We investigated the effect of central serotonin (5-hydroxytryptamine, 5-HT) administration on hypothalamic tuberoinfundibular dopamine neurons and related changes in neuronal activity to circulating PRL levels in two physiological models: 1) pregnant rats expressing (day 8) or not expressing (days 11 and 16) PRL surges, and 2) ovariectomized rats transplanted with rat choriocarcinoma cells, which secrete functional placental lactogen-I. Over a 4-min period between 0900 and 1400 h, rats were administered either vehicle or 5-HT (20 mug/6 mul) through lateral ventricular cannulae. Plasma PRL levels were determined by RIA. NSD 1015 (25 mg/kg intraarterial), a dihydroxyphenylalanine (DOPA) decarboxylase inhibitor, was injected 20 min after initiation of ventricular infusion. Ten min later, the stalk-median eminence (SME) was dissected.

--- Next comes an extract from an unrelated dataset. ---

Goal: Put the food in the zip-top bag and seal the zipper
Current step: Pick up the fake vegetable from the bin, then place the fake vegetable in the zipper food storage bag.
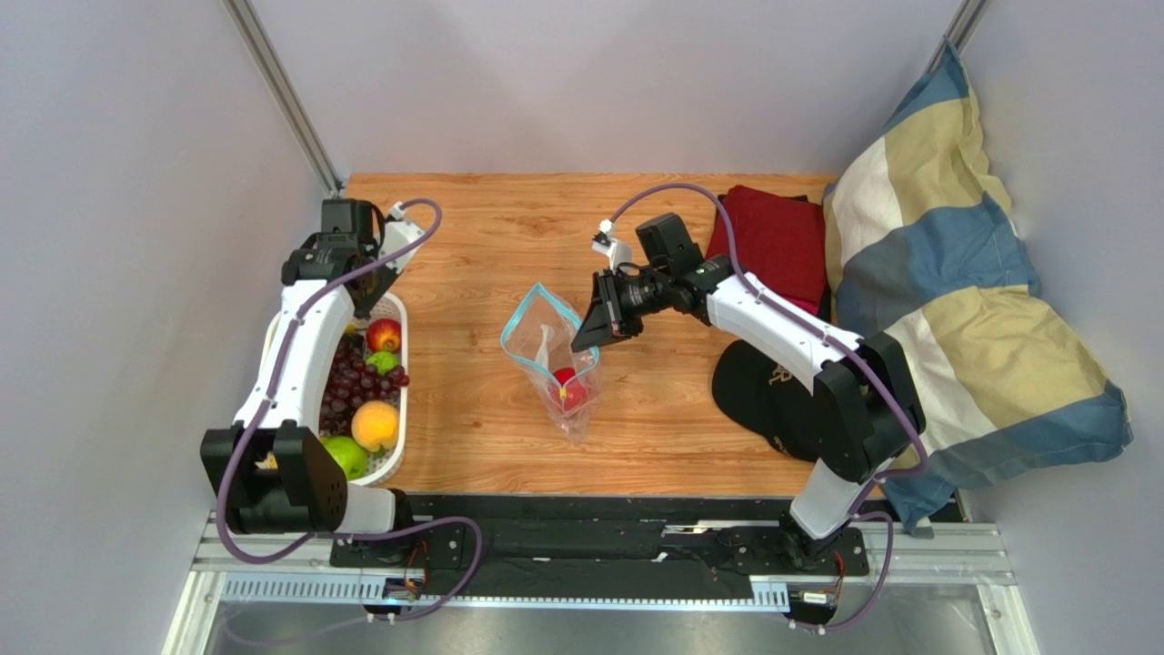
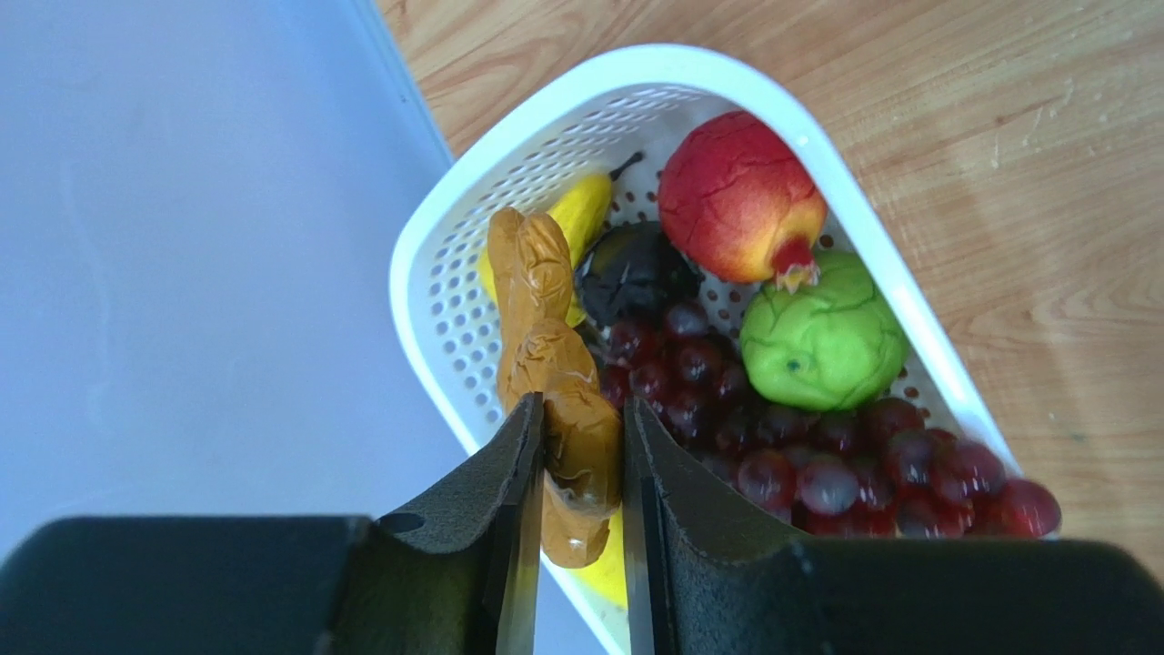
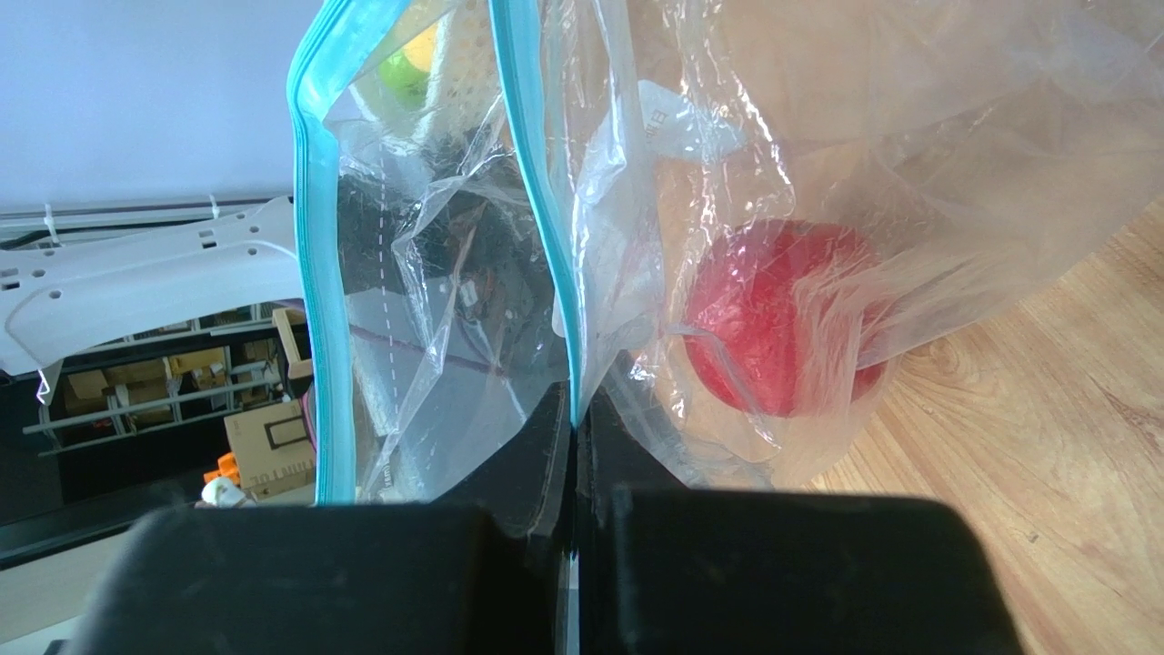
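Note:
The white basket (image 1: pixel 399 457) at the table's left holds the food: a red-yellow apple (image 2: pixel 738 198), a green fruit (image 2: pixel 820 341), dark grapes (image 2: pixel 834 471), a yellow piece (image 2: pixel 581 212) and an orange peach (image 1: pixel 375 425). My left gripper (image 2: pixel 581 416) is shut on the orange lumpy cluster (image 2: pixel 547 328), over the basket's far end. The clear zip-top bag (image 1: pixel 553 358) stands mid-table with its mouth open and a red fruit (image 3: pixel 779 321) inside. My right gripper (image 3: pixel 574 403) is shut on one side of the blue zipper (image 3: pixel 526 178).
A black cap (image 1: pixel 765 389) lies right of the bag. A red cloth (image 1: pixel 779 239) sits at the back right, and a blue-and-cream pillow (image 1: pixel 957 300) fills the right side. A grey wall runs close along the basket's left.

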### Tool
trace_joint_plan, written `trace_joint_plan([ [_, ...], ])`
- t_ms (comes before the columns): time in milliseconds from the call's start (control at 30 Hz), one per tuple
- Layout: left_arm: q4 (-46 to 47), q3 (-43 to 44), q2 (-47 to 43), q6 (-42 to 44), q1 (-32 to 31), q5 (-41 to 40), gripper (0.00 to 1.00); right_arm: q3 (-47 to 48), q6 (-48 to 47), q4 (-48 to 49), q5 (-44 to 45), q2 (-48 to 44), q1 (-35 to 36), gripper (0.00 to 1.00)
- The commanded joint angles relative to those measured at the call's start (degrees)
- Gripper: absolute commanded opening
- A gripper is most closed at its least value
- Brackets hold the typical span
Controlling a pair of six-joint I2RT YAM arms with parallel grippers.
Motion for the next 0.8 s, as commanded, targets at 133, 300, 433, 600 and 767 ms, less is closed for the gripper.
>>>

The rate of DOPA accumulation, determined by measuring DOPA levels in the SME by HPLC, was used as an index of tyrosine hydroxylase catalytic activity, indicating tubero infundibular dopamine neuronal activity. In day-8 pregnant rats 5-HT reduced DOPA accumulation to 57% of vehicle-injected controls and increased circulating PRL levels 13-fold. In contrast, on days 11 and 16 of pregnancy 5-HT did not alter DOPA accumulation in the SME or plasma PRL levels. In nonpregnant rats ovariectomized for 24 h, 5-HT decreased DOPA accumulation in the SME to 43% of vehicle-infused controls and increased PRL levels approximately 26-fold. However, in nonpregnant rats with rat choriocarcinoma cells, 5-HT produced no changes in either DOPA accumulation in the SME or in circulating PRL levels. The inability of 5-HT to reduce tyrosine hydroxylase activity after mid-pregnancy may account for the lack of a PRL response. Placental lactogens secreted at midpregnancy, particularly placental lactogen-1, may induce this loss of 5-HT effect.